Stored data:

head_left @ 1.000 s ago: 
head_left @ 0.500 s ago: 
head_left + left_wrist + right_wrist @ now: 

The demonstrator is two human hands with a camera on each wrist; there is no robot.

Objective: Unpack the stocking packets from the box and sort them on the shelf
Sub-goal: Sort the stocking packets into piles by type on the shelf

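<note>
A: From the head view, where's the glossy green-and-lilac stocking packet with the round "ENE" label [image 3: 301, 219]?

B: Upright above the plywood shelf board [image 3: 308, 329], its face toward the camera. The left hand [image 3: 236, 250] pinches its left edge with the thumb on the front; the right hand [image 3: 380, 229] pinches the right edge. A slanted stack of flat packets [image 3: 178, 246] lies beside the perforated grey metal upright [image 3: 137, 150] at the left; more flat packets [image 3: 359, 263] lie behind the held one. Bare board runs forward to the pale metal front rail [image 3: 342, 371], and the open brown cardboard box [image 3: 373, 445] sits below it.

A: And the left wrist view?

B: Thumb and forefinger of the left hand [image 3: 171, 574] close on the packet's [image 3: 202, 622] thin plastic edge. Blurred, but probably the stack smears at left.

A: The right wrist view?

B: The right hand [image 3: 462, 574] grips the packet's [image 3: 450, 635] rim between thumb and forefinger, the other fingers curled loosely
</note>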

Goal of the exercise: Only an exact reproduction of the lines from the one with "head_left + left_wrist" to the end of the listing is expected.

Response:
head_left + left_wrist + right_wrist @ now: 

The demonstrator is two human hands with a camera on each wrist; there is no robot.

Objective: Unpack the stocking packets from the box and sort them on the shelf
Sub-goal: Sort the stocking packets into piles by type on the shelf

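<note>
A: From the head view, where's the glossy green-and-lilac stocking packet with the round "ENE" label [image 3: 301, 219]?

B: Upright above the plywood shelf board [image 3: 308, 329], its face toward the camera. The left hand [image 3: 236, 250] pinches its left edge with the thumb on the front; the right hand [image 3: 380, 229] pinches the right edge. A slanted stack of flat packets [image 3: 178, 246] lies beside the perforated grey metal upright [image 3: 137, 150] at the left; more flat packets [image 3: 359, 263] lie behind the held one. Bare board runs forward to the pale metal front rail [image 3: 342, 371], and the open brown cardboard box [image 3: 373, 445] sits below it.

A: And the left wrist view?

B: Thumb and forefinger of the left hand [image 3: 171, 574] close on the packet's [image 3: 202, 622] thin plastic edge. Blurred, but probably the stack smears at left.

A: The right wrist view?

B: The right hand [image 3: 462, 574] grips the packet's [image 3: 450, 635] rim between thumb and forefinger, the other fingers curled loosely
</note>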

The requested output has been produced.